Let dp[N] (assume 1-indexed) is the array that stores the number of paths to reach the Nth Node from sth stone.
Initially, dp[] = { 0, 0, 0, 0, 0} and dp[s] = 1, then
dp[] = { 0, 1, 0, 0, 0 }
To reach the 3rd,
There is only 1 way with at most 2 jumps i.e., from stone 2(with jump = 1). Update dp[3] = dp[2]
dp[] = { 0, 1, 1, 0, 0 }
To reach the 4th stone,
The two ways with at most 2 jumps i.e., from stone 2(with jump = 2) and stone 3(jump = 1). Update dp[4] = dp[3] + dp[2]
dp[] = { 0, 1, 1, 2, 0 }
To reach the 5th stone,
The two ways with at most 2 jumps i.e., from stone 3(with jump = 2) and stone 4(with jump = 1). Update dp[5] = dp[4] + dp[3]
dp[] = { 0, 1, 1, 2, 3 }
Now dp[N] = 3 is the number of ways to reach Nth stone from sth stone.

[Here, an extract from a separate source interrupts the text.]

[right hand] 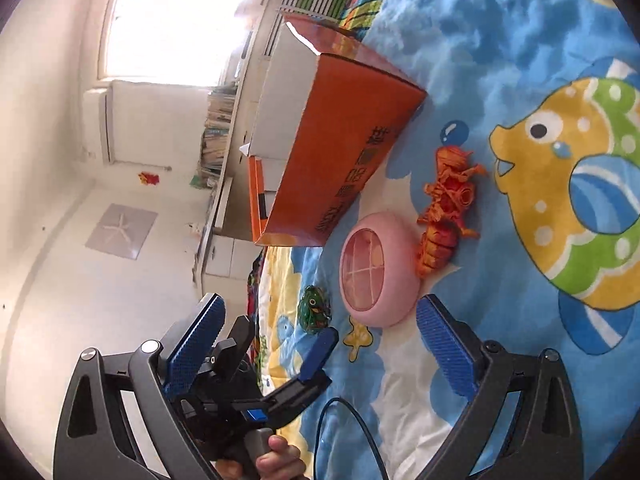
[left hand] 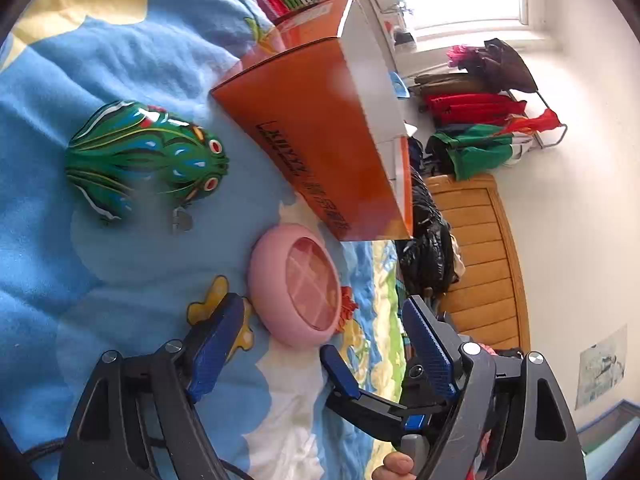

Below is the implementation of the above approach:
// C++ program to find total no.of ways
// to reach nth step
#include <bits/stdc++.h>
using namespace std;
// Function which returns total no.of ways
// to reach nth step from sth steps
int TotalWays(int n, int s, int k)
{
// Initialize dp array with 0s.
vector<int> dp(n, 0);
// Initialize (s-1)th index to 1
dp[s - 1] = 1;
// Iterate a loop from s to n
for (int i = s; i < n; i++) {
// starting range for counting ranges
int idx = max(s - 1, i - k);
// Calculate Maximum moves to
// Reach ith step
for (int j = idx; j < i; j++) {
dp[i] += dp[j];
}
}
// For nth step return dp[n-1]
return dp[n - 1];
}
// Driver Code
int main()
{
// no of steps
int n = 5;
// Atmost steps allowed
int k = 2;
// starting range
int s = 2;
cout << "Total Ways = "
<< TotalWays(n, s, k);
}
// Java program to find total no.of ways
// to reach nth step
class GFG{
// Function which returns total no.of ways
// to reach nth step from sth steps
static int TotalWays(int n, int s, int k)
{
// Initialize dp array
int []dp = new int[n];
// Initialize (s-1)th index to 1
dp[s - 1] = 1;
// Iterate a loop from s to n
for (int i = s; i < n; i++) {
// starting range for counting ranges
int idx = Math.max(s - 1, i - k);
// Calculate Maximum moves to
// Reach ith step
for (int j = idx; j < i; j++) {
dp[i] += dp[j];
}
}
// For nth step return dp[n-1]
return dp[n - 1];
}
// Driver Code
public static void main(String[] args)
{
// no of steps
int n = 5;
// Atmost steps allowed
int k = 2;
// starting range
int s = 2;
System.out.print("Total Ways = "
+ TotalWays(n, s, k));
}
}
// This code is contributed by sapnasingh4991
# Python 3 program to find total no.of ways
# to reach nth step
# Function which returns total no.of ways
# to reach nth step from sth steps
def TotalWays(n, s, k):
# Initialize dp array
dp = [0]*n
# Initialize (s-1)th index to 1
dp[s - 1] = 1
# Iterate a loop from s to n
for i in range(s, n):
# starting range for counting ranges
idx = max(s - 1, i - k)
# Calculate Maximum moves to
# Reach ith step
for j in range( idx, i) :
dp[i] += dp[j]
# For nth step return dp[n-1]
return dp[n - 1]
# Driver Code
if __name__ == "__main__":
# no of steps
n = 5
# Atmost steps allowed
k = 2
# starting range
s = 2
print("Total Ways = ", TotalWays(n, s, k))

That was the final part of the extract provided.